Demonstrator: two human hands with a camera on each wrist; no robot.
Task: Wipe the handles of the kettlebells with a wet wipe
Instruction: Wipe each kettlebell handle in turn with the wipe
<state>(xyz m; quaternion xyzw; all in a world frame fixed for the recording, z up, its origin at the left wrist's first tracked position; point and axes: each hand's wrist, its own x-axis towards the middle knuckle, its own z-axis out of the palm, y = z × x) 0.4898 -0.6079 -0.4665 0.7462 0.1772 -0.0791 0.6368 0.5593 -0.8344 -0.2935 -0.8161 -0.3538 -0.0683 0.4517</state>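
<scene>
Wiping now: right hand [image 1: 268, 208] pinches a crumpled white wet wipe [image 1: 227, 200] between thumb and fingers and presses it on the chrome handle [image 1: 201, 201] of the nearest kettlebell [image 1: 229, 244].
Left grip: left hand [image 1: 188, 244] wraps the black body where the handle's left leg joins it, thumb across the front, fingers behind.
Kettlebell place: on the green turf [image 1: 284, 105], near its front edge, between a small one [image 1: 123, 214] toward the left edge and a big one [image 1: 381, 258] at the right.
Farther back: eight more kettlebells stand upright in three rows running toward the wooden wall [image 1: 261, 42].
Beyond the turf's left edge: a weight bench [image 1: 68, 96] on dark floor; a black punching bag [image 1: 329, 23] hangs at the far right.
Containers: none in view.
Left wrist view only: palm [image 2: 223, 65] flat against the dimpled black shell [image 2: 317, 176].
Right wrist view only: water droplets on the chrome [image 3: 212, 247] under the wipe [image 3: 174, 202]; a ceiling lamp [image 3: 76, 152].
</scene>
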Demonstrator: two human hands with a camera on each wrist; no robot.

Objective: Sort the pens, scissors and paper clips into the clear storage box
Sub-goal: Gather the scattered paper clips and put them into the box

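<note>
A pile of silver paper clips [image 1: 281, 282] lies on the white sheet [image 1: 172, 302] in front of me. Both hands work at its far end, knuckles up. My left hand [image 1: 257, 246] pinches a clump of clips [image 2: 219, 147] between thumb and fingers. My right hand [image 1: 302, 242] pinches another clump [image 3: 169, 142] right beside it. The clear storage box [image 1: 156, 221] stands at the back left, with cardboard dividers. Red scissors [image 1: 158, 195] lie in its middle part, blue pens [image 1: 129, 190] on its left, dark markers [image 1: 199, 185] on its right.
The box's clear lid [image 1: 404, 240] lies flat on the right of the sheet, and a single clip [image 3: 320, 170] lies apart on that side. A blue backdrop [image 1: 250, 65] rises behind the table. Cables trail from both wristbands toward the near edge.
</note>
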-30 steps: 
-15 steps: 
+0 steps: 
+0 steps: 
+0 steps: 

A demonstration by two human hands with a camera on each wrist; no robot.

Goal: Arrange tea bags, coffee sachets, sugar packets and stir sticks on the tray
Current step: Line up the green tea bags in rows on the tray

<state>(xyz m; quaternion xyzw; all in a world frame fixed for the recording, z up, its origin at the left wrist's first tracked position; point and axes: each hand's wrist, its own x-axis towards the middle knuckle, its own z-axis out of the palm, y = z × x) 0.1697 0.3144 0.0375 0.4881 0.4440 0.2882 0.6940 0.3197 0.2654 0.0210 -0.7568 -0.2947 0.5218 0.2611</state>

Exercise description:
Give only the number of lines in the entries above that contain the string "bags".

Your response:
2